_EXERCISE DIRECTIONS_: Copy the lines below word for word, skipping any image.

════════════════

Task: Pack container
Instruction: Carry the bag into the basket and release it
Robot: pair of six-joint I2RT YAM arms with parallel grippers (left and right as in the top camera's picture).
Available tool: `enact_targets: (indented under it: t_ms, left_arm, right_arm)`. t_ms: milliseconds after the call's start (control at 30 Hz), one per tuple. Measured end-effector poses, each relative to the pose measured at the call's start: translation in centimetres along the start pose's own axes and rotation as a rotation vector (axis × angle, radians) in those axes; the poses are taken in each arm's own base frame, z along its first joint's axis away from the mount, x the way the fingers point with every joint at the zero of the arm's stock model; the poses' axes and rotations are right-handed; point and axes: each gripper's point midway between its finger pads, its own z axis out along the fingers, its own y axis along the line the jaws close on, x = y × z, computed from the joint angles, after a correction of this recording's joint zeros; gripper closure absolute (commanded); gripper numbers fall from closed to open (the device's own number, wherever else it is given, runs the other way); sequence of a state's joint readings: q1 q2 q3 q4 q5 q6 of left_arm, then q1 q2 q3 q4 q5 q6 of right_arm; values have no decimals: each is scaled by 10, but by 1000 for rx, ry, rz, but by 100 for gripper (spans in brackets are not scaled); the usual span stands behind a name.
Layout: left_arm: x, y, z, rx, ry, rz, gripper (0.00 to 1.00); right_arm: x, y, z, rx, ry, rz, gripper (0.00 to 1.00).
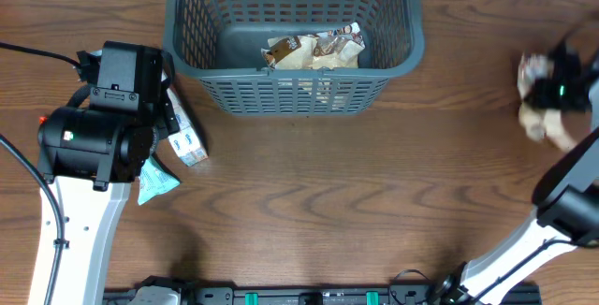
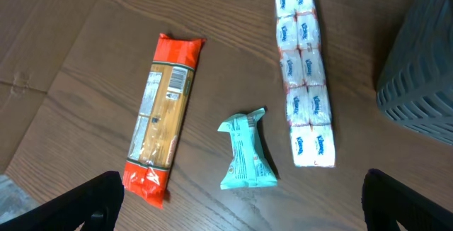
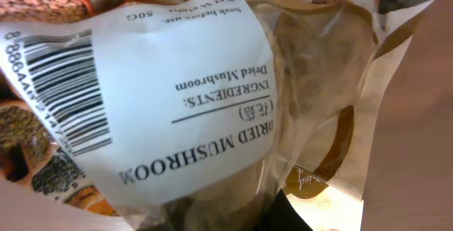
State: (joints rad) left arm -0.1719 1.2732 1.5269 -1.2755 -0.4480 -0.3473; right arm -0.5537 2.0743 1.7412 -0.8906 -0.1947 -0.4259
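The dark grey lattice container (image 1: 290,94) stands at the back middle of the table with a few brown and white packets (image 1: 314,50) on its floor. Its corner shows in the left wrist view (image 2: 417,82). My left gripper (image 2: 241,188) is open and empty, above a teal packet (image 2: 246,153), a red pasta pack (image 2: 161,117) and a strip of tissue packs (image 2: 304,68). My right gripper (image 1: 562,85) is at the far right, shut on a clear bag of dried mushrooms (image 3: 177,96), which fills its view and hides the fingers.
In the overhead view the left arm (image 1: 103,118) covers the pasta pack. The tissue strip (image 1: 182,132) and teal packet (image 1: 154,181) lie beside it, left of the container. The right arm's base link (image 1: 562,202) runs along the right edge.
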Motion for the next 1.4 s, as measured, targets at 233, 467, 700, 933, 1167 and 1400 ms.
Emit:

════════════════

_EXERCISE RESPONSE_:
Task: Pack container
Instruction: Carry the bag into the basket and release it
Robot: pair of six-joint I2RT YAM arms with parallel grippers (left and right as in the top camera's picture).
Available tool: `enact_targets: (indented under it: t_ms, left_arm, right_arm)`. t_ms: milliseconds after the call's start (control at 30 Hz), one per tuple. Measured end-effector poses, each relative to the pose measured at the call's start: translation in centimetres along the start pose's own axes and rotation as a rotation vector (axis × angle, radians) in those axes; the poses are taken in each arm's own base frame, z along its first joint's axis away from the mount, x the way the fingers point with every joint at the zero of the arm's stock model; the poses' axes and rotations are right-handed; point and axes: each gripper's point midway between its finger pads, its own z axis out along the fingers, its own y axis along the line the jaws close on, x = y × z, computed from the joint angles, after a correction of this recording's joint zeros; gripper closure absolute (commanded); gripper numbers fall from closed to open (the device's own number, wherever else it is given, runs the other way); sequence of a state's joint readings: q1 q2 q3 q4 q5 q6 of left_arm, then q1 q2 q3 q4 q5 q6 of right_arm; values have no decimals: each is scaled by 10, but by 1000 for rx, ry, rz, but by 100 for gripper (spans in brackets are not scaled); the usual span stands behind a name.
Layout: left_arm: x, y, z, rx, ry, rz, gripper (0.00 to 1.00); right_arm: x, y, z, rx, ry, rz, gripper (0.00 to 1.00).
State: (joints rad) left arm -0.1719 1.2732 1.5269 -1.2755 -0.4480 -0.3473; right arm -0.5537 2.0743 1.7412 -0.8906 -0.1947 -0.4259
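The dark grey lattice container (image 1: 290,94) stands at the back middle of the table with a few brown and white packets (image 1: 314,50) on its floor. Its corner shows in the left wrist view (image 2: 417,82). My left gripper (image 2: 241,188) is open and empty, above a teal packet (image 2: 246,153), a red pasta pack (image 2: 161,117) and a strip of tissue packs (image 2: 304,68). My right gripper (image 1: 562,85) is at the far right, shut on a clear bag of dried mushrooms (image 3: 177,96), which fills its view and hides the fingers.
In the overhead view the left arm (image 1: 103,118) covers the pasta pack. The tissue strip (image 1: 182,132) and teal packet (image 1: 154,181) lie beside it, left of the container. The right arm's base link (image 1: 562,202) runs along the right edge.
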Motion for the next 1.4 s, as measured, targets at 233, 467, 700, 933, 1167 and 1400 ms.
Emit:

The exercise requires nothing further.